Thalamocortical Interactions for Sensory Processing

The thalamocortical pathway is the main route of sensory information to the cerebral cortex. Vision, touch, hearing, taste, and balance all depend on the integrity of this pathway that connects the thalamic structures receiving sensory input with the cortical areas specialized in each sensory modality. Only the ancient sense of smell is independent of the thalamus, gaining access to cortex through more anterior routes. While the thalamocortical pathway targets different layers of the cerebral cortex, its main stream projects to the middle layers and has axon terminals that are dense, spatially restricted, and highly specific in their connections. The remarkable specificity of these thalamocortical connections allows for a precise reconstruction of the sensory dimensions that need to be most finely sampled, such as spatial acuity in vision and sound frequency in hearing.

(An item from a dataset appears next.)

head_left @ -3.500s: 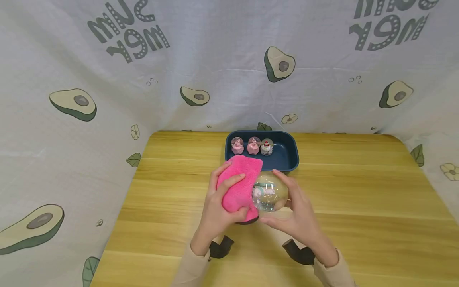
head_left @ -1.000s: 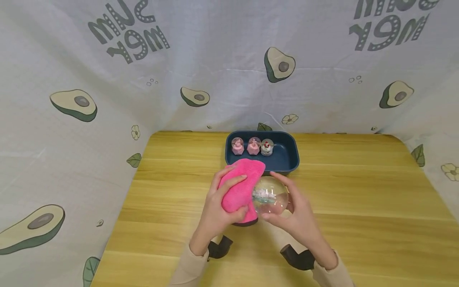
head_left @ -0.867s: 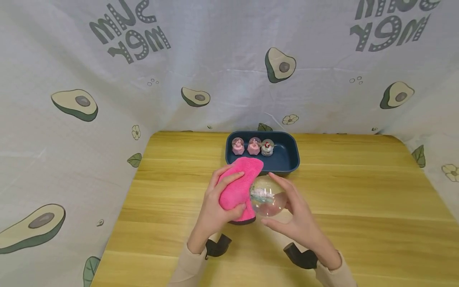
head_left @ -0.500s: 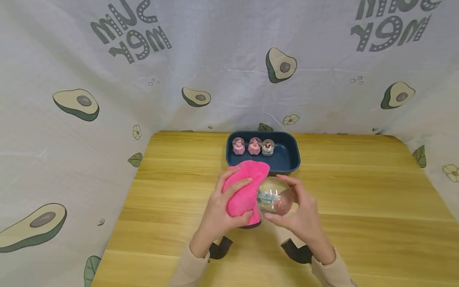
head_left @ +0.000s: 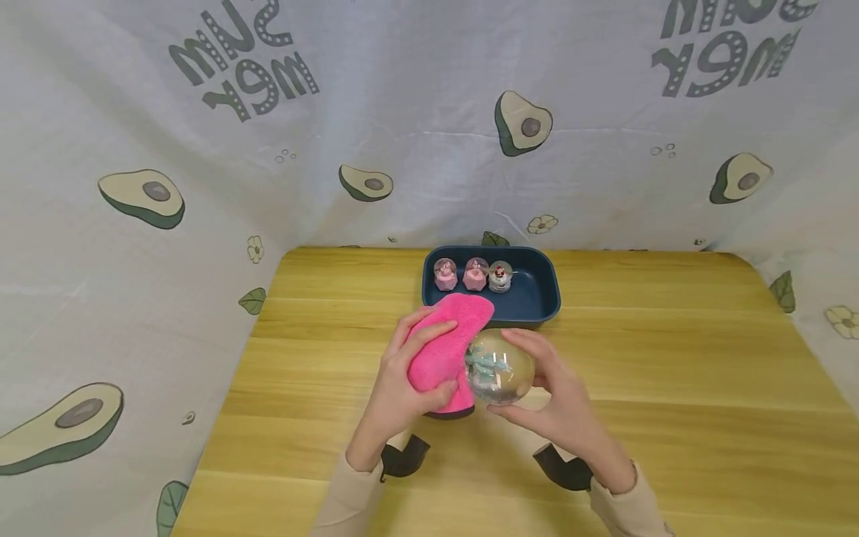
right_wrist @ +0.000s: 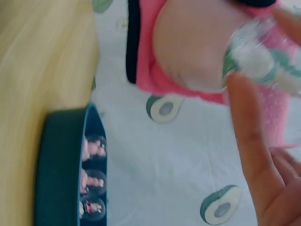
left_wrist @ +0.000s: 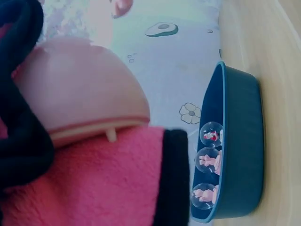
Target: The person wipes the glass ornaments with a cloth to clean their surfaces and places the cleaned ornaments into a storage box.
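A large clear snow globe [head_left: 503, 373] is held sideways above the table, with a teal shape and glitter inside its glass. My left hand [head_left: 397, 384] grips a pink plush cloth [head_left: 443, 358] with a dark edge, wrapped about the globe's left end. The globe's smooth pale-pink base [left_wrist: 89, 89] shows bare in the left wrist view, framed by the cloth. On the other side, my right hand [head_left: 564, 403] holds the glass between thumb and fingers. One right finger [right_wrist: 247, 108] touches the glass in the right wrist view. The cloth hides the base in the head view.
Just beyond my hands stands a dark blue tray [head_left: 540, 294]. Along its left part sit two small pink snow globes [head_left: 446, 274] and a white one [head_left: 499, 277] with a red detail. An avocado-print sheet [head_left: 429, 112] hangs behind the wooden table [head_left: 671, 358].
The globe has turned in my hands, so the figure inside shows differently, from whitish to teal. Both hands have shifted slightly left in the last half second, still holding cloth and globe.
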The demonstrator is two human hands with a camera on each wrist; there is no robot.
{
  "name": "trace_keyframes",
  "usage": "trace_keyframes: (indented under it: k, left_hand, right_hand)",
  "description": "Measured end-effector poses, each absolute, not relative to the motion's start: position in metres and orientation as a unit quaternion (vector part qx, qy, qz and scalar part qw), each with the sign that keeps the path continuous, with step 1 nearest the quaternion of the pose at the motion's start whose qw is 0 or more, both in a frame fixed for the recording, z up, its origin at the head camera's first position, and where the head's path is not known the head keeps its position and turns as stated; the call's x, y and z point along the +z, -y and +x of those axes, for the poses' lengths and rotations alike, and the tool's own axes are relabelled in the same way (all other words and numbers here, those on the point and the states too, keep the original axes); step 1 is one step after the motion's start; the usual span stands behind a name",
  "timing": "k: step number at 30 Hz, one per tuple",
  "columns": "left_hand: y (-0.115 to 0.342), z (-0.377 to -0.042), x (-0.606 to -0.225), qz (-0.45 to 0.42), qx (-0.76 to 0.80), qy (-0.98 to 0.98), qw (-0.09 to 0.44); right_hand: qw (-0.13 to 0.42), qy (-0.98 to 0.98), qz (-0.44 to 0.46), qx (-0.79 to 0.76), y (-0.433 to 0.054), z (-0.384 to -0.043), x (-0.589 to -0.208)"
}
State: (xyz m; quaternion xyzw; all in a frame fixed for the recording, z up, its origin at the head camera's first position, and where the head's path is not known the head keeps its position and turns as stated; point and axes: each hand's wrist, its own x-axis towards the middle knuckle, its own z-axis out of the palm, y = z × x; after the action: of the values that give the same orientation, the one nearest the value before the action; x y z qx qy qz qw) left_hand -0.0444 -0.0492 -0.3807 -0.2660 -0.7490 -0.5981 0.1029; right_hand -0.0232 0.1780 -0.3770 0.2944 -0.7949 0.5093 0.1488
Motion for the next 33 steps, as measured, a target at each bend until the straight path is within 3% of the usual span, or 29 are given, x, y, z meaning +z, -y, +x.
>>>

The thalamic axon terminals also segregate topographically according to their stimulus preferences, providing a simple principle to build cortical sensory maps: neighboring values in sensory space are represented by neighboring points within the cortex. Thalamocortical processing is not static. It is continuously modulated by the brain stem and corticothalamic feedback based on the level of attention and alertness, and during sleep or general anesthesia. When alert, visual thalamic responses become stronger, more reliable, more sustained, more effective at sampling fast changes in the scene, and more linearly related to the stimulus. The high firing rates of the alert state make thalamocortical synapses chronically depressed and excitatory synaptic potentials less dependent on temporal history, improving even further the linear relation between stimulus and response. In turn, when alertness wanes, the thalamus reduces its firing rate, and starts generating spike bursts that drive large postsynaptic responses and keep the cortex responsive to sudden stimulus changes.